BRIEF
Each line of the data needs to be transcribed exactly.

╭─ DATA SEGMENT

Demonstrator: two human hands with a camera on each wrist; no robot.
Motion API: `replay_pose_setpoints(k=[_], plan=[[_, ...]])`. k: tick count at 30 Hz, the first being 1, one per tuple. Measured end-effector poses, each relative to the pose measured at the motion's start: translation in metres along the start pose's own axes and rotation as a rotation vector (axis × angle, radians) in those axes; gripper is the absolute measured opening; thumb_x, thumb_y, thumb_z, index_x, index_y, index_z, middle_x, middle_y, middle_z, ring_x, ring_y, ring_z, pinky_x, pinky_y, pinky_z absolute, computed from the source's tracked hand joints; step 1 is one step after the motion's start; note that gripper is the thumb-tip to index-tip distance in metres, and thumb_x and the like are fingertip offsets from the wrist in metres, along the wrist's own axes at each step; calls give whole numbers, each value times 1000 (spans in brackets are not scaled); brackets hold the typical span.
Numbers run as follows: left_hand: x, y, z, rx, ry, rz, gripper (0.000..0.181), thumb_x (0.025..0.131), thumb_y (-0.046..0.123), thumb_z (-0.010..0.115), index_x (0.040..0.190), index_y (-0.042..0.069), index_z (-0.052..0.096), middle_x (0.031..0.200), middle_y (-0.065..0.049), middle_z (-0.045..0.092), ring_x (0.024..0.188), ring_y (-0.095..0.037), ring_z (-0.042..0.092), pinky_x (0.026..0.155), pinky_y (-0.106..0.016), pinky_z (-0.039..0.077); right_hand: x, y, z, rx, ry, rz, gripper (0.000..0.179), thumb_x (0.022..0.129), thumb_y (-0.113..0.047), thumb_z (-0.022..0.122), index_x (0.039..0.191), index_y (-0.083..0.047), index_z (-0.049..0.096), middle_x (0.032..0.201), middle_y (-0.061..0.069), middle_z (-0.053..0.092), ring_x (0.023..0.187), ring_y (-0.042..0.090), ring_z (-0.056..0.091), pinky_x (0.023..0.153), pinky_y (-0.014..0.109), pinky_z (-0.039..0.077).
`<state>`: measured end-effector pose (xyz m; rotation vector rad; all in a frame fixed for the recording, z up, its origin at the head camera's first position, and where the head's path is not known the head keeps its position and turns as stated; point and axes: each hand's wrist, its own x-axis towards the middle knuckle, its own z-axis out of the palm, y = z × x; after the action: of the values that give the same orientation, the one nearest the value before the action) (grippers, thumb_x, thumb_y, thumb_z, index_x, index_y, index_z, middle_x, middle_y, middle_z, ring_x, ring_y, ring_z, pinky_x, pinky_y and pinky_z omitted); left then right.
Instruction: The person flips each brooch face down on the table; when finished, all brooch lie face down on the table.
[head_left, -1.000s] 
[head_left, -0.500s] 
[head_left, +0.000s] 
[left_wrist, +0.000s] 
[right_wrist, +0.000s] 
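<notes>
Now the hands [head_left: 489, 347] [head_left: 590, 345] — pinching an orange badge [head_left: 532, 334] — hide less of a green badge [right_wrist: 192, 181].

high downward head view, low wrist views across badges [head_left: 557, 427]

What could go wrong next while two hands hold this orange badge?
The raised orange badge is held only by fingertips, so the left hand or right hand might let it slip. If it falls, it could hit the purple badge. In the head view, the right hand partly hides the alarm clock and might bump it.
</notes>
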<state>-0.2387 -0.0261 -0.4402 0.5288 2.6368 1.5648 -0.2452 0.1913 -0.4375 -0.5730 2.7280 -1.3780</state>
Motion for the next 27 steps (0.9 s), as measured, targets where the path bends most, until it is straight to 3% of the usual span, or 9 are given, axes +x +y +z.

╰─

SOLUTION TO THIS PROBLEM
Demonstrator: two human hands with a camera on each wrist; no robot.
Motion API: `replay_pose_setpoints(k=[_], plan=[[_, ...]])`. k: tick count at 30 Hz, the first being 1, one per tuple. Measured end-effector poses, each relative to the pose measured at the motion's start: translation in metres along the start pose's own axes and rotation as a rotation vector (axis × angle, radians) in those axes; gripper is the absolute measured opening; thumb_x, thumb_y, thumb_z, index_x, index_y, index_z, middle_x, middle_y, middle_z, ring_x, ring_y, ring_z, pinky_x, pinky_y, pinky_z absolute, computed from the source's tracked hand joints; step 1 is one step after the motion's start; note that gripper is the thumb-tip to index-tip distance in metres, and thumb_x and the like are fingertip offsets from the wrist in metres, along the wrist's own axes at each step; calls give whole numbers, each value times 1000 (spans in brackets are not scaled); brackets hold the typical span.
Numbers run as follows: left_hand: x, y, z, rx, ry, rz, gripper (0.000..0.181), thumb_x (0.025..0.131), thumb_y (-0.046..0.123), thumb_z (-0.010..0.115), index_x (0.040..0.190), index_y (-0.042..0.069), index_z (-0.052..0.096), middle_x (0.031..0.200), middle_y (-0.065..0.049), middle_z (-0.045..0.092), ring_x (0.024..0.188), ring_y (-0.095..0.037), ring_z (-0.042..0.092), pinky_x (0.026..0.155), pinky_y (-0.106..0.016), pinky_z (-0.039..0.077); right_hand: x, y, z, rx, ry, rz, gripper (0.000..0.179), thumb_x (0.022..0.129), thumb_y (-0.113..0.047), thumb_z (-0.022..0.122), index_x (0.039..0.191), index_y (-0.083..0.047), index_z (-0.049..0.096), middle_x (0.032..0.201), middle_y (-0.061..0.069), middle_z (-0.053..0.092), ring_x (0.023..0.187), ring_y (-0.042..0.090), ring_z (-0.056..0.091), pinky_x (0.023..0.153), pinky_y (-0.014..0.109), pinky_z (-0.039..0.077).
`<state>`: measured end-effector pose (xyz m; rotation vector rad; all in a frame fixed for the recording, z up, its origin at the head camera's first position, and where the head's path is not known the head keeps its position and turns as stated; point and axes: each hand's wrist, its own x-axis towards the middle knuckle, its own z-axis out of the palm, y = z × x; after the action: of the values that give the same orientation, the one nearest the value before the action) (grippers, thumb_x, thumb_y, thumb_z, index_x, index_y, index_z, middle_x, middle_y, middle_z, ring_x, ring_y, ring_z, pinky_x, pinky_y and pinky_z omitted); left then right.
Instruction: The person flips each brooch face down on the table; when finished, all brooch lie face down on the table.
[head_left, -1.000s] 
[head_left, -0.500s] 
[head_left, +0.000s] 
[left_wrist, +0.000s] 
[right_wrist, +0.000s] 
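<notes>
Now the hands [head_left: 489, 347] [head_left: 590, 345] — pinching an orange badge [head_left: 532, 334] — hide less of a green badge [right_wrist: 192, 181].

high downward head view, low wrist views across badges [head_left: 557, 427]

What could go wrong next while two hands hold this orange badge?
The raised orange badge is held only by fingertips, so the left hand or right hand might let it slip. If it falls, it could hit the purple badge. In the head view, the right hand partly hides the alarm clock and might bump it.
</notes>
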<state>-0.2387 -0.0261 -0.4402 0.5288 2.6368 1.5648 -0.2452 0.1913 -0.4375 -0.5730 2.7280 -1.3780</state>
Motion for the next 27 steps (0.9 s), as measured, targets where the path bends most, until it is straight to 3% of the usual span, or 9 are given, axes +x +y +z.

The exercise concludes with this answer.